Tag Archives: diaversary

19 years

My blog has been dormant for a number of months. This is partly due to non-diabetes related ill health. As anyone with diabetes knows, physical stress can make blood sugar management extra challenging. Being Real People Sick means not only dealing with the symptoms of whatever is ailing you, but also often means chasing BG levels because any sense of pattern that might have existed is completely gone. Sometimes it can take a while for things to get back on an even keel, diabetes-wise, even once you feel physically better.

This was true for me when I first got sick at the beginning of the year. I had no appetite but was still chasing highs that were not carbohydrate related. I was wearing my CGM, and doing lots of finger sticks on top of that. When my GP asked me the ever-awkward question of “how is your diabetes through all this?” My answer was a meaningless “fine, I guess” because I was testing and correcting as necessary so although it required more effort than usual, I wasn’t particularly concerned about it either.

Fast forward almost 3 months and unfortunately I’m still not well. I’ve spent a lot of time in drs offices and having tests done. I’ve had one diagnosis, which may or may not have resolved itself, but still have symptoms that as of yet have no known cause. Is it related to my celiac disease? To my diabetes? Some other autoimmune disease? Something else entirely? Mostly I’m in a lot of pain in my chest and abdomen. Pain is not good for blood sugars. It isn’t good for patience either. And as it has become chronic and I’ve become tired of dealing with it, I’m definitely less on top of the “testing and correcting” than I was as well. I’m tired of not feeling well. I’m tired of not knowing why I don’t feel well.

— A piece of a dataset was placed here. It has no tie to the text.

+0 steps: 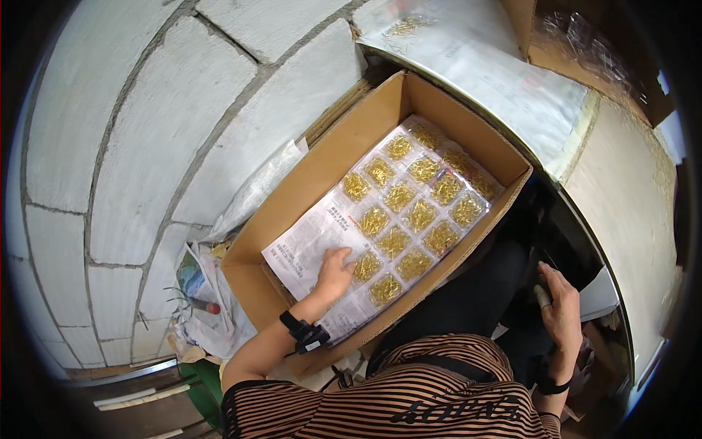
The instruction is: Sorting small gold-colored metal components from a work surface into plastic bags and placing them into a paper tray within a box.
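My left hand (336,274) is inside a cardboard box (274,219), its fingers curled against the near-left edge of a clear plastic box of gold-coloured pins (367,266). Several similar clear boxes (420,214) stand in rows beside it, on a sheet of newspaper (307,238). Under my left palm lies the bare part of that sheet. My right hand (559,304) hangs outside the cardboard box at the right, above my leg. Its fingers are extended and hold nothing, and one finger has a pale wrap.
A pale block wall (168,132) rises at the left. At the right stands a covered worktable (497,95), bearing loose pins (409,25) and another carton (578,55) with clear plastic pieces. A plastic bag (208,300) lies beside the cardboard box, near a green container (201,388).
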`<control>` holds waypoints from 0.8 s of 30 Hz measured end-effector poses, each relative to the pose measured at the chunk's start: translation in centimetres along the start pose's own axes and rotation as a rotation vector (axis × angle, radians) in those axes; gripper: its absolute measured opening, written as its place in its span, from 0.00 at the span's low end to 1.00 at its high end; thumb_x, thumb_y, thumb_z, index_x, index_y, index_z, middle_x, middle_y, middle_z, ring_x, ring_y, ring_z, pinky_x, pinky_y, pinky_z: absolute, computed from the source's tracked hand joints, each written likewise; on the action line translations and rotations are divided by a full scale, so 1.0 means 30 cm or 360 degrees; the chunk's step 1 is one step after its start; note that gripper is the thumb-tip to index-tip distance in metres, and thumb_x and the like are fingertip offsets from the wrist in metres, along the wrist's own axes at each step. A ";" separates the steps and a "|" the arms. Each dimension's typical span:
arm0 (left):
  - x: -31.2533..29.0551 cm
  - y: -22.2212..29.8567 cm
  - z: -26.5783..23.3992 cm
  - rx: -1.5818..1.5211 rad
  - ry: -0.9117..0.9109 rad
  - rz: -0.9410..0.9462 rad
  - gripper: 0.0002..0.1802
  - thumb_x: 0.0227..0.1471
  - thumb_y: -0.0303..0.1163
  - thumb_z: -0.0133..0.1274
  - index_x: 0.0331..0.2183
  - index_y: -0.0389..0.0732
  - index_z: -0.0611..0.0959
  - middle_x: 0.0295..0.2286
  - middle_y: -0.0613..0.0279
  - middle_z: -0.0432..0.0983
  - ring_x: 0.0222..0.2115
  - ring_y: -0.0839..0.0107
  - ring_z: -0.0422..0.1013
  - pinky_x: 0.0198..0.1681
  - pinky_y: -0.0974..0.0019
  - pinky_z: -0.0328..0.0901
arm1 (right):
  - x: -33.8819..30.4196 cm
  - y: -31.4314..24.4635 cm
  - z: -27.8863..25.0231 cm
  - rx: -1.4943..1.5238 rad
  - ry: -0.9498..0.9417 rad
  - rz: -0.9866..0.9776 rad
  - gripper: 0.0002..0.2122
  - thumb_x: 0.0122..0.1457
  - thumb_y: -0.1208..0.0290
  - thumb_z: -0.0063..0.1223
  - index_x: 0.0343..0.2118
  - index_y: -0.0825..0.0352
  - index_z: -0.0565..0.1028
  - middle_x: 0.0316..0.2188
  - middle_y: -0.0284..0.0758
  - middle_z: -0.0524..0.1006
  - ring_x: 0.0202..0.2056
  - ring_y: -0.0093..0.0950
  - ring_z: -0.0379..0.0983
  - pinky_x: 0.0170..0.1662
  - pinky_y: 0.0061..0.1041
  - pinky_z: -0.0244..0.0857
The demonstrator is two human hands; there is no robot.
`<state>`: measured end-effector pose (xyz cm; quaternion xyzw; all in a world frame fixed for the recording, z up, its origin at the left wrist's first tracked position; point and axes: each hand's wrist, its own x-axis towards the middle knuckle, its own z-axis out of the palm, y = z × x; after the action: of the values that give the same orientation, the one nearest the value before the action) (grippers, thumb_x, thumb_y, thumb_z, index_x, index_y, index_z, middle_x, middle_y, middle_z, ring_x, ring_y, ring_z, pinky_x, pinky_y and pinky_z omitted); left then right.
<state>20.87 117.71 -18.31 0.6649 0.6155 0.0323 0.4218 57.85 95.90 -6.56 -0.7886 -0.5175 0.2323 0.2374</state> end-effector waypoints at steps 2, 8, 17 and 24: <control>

I’m tired of not being able to do be active because as soon as my heart works harder my insides hurt. That has made a difference in my insulin sensitivity of course too. Between sensitivity changes and physical and emotional stresses I need some major re-calculation of basal rates and insulin to carb ratios. But I’m putting a lot of energy into non-diabetes health for a change and there doesn’t seem to be much energy left to take care of D-management on top of that.

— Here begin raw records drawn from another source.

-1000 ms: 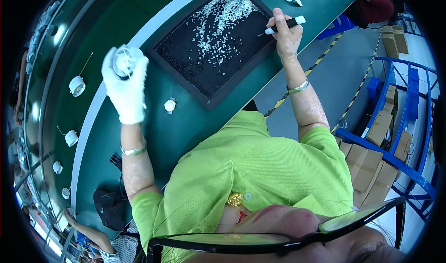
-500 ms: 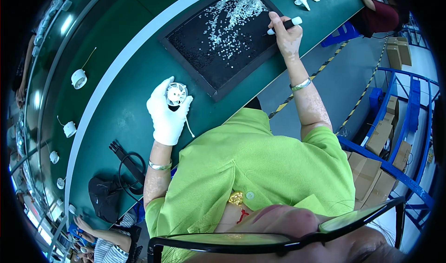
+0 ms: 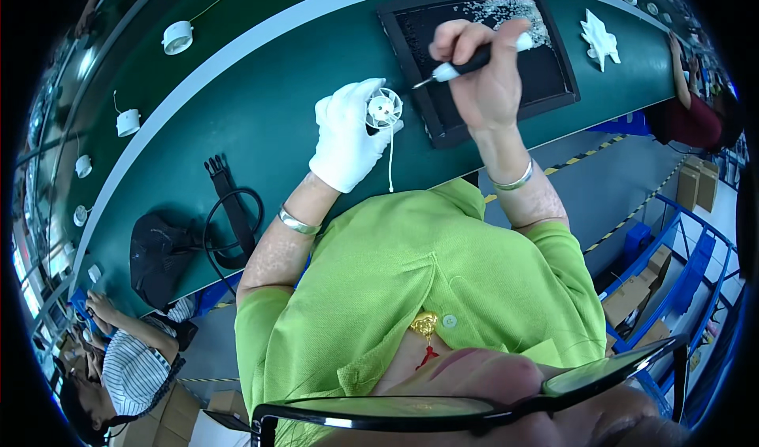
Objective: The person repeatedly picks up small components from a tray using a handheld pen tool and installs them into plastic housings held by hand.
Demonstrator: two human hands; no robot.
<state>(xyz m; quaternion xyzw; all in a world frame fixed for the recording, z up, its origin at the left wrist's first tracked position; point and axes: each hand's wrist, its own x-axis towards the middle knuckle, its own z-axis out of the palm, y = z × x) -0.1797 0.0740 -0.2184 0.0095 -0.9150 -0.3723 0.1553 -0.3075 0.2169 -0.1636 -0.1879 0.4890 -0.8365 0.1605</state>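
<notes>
In my gloved left hand (image 3: 348, 136) is a small white fan (image 3: 384, 109), a round housing with blades and a hub, facing up. Its thin white cable hangs down towards my shirt. My bare right hand (image 3: 492, 83) is closed around a black-and-white pen-shaped tool (image 3: 466, 62). The thin metal tip of the tool points left at the fan, a short way apart from it. Beneath and behind my right hand lies a shallow black tray (image 3: 433, 123) with many tiny pale pieces (image 3: 510, 11), partly hidden by the hand.
A crumpled white glove (image 3: 601, 41) lies right of the tray on the green table (image 3: 269, 91). At left are a black bag (image 3: 154, 249) and a black strap (image 3: 229, 198). Beyond the pale rail stand white fans (image 3: 178, 37) with cables. People work at both sides.
The pen-shaped tool has come left from over the tray towards the fan, its tip now showing. My view has swung, so the table and tray appear turned.
</notes>
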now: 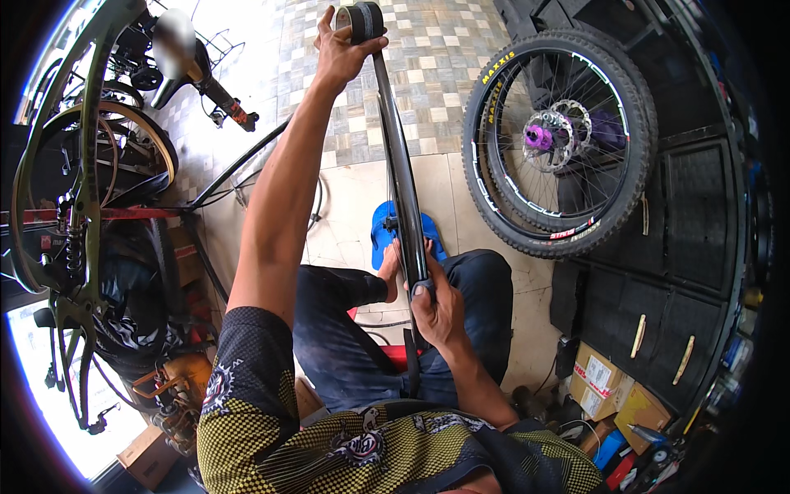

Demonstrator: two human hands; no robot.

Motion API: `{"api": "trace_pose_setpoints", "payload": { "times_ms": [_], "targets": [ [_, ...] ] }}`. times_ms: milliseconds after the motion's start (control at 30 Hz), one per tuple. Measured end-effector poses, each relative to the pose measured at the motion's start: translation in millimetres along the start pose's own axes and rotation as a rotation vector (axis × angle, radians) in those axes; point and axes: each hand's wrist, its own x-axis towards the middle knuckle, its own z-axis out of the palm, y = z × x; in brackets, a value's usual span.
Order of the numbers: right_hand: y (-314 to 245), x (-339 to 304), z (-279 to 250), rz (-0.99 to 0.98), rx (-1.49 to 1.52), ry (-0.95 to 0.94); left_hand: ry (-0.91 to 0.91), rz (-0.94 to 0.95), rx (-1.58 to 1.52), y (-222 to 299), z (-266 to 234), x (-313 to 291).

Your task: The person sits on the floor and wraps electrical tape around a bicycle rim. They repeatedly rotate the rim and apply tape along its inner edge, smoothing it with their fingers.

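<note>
A black bicycle wheel rim (pixel 401 165) stands edge-on between my knees, with a few thin spokes at its side. At its far end, my left hand (pixel 340 56) is closed around a roll of black tape (pixel 364 21). A dark strip runs from the roll down along the rim's outer face; how firmly it lies there I cannot tell. Nearer my lap, my right hand (pixel 443 314) grips the rim, thumb pressed on its face. A small dark grey patch shows at that thumb, its kind unclear. A loose black strip (pixel 412 362) hangs below this hand.
Two knobbly-tyred wheels (pixel 475 156) with purple hubs lean against black cabinets (pixel 683 214) on the right. Cardboard boxes (pixel 594 379) lie below them. A green bicycle frame (pixel 86 189) hangs at the left. Under me is a red seat (pixel 401 356); a blue slipper (pixel 430 235) lies ahead.
</note>
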Motion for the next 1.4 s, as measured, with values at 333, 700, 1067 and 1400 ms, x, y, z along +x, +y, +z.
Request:
{"api": "trace_pose_setpoints", "payload": {
  "times_ms": [333, 700, 1067, 1400],
  "targets": [
    [3, -1, 1, -0.023, -0.029, -0.001, -0.009, -0.014, -0.065, -31, 17, -4],
    [-2, 3, -2, -0.033, -0.008, -0.005, -0.058, -0.075, 0.002, -39, 34, -22],
    [-3, 4, -2, -0.026, 0.01, 0.012, -0.09, -0.134, -0.026, -45, 51, -37],
    [-1, 3, -3, -0.014, -0.006, 0.003, -0.107, -0.163, -0.022, -47, 52, -45]
  ]
}}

It wasn’t until last night’s #GBDOC tweetchat on blood glucose logging that I realised how much I had slipped on being on top of my diabetes management. I rarely actually log my finger stick BGs but I do usually make an effort to download dexcom data every 2 weeks or so to keep a tab on things and make any necessary adjustments or see where I need to pay closer attention. But last night I checked and my last download was the end of January.

Once again, I am reminded of the powerful force of the diabetes online community. Talking with other PWD, other people who get it, can make the difference between knowing that I’m not doing all that I am capable of at the moment, to realising that I can actually take action and begin to turn things around. There were no specific pep-talks but just being able to share experiences and feel the connection and automatic understanding gave me a huge boost last night.

Today marks 19 years of living with diabetes for me. 

Some years I have celebrated how healthy I am despite (and perhaps even in some ways thanks to) diabetes. Other years I just mark the day in some small way.

champagne

This year I’m acknowledging both the health and the diabetes burnout that has crept up in these last 3 months. I’m also acknowledging that the difficulty in managing my blood sugar lately is not just because of burnout but also because of physical illness. In other words, the stubborn highs that make insulin seem like water are not.my.fault.

Actively participating in the #DOC has helped me through some rough patches before. Tweetchats and blogging are perhaps just what the doctor should order. In only 24 hours, a tweetchat, a dexcom download, a diaversary and a blog post later, I’m definitely feeling better about being more engaged in my own diabetes. I will try to keep this up tomorrow. 19 years later, one day at a time.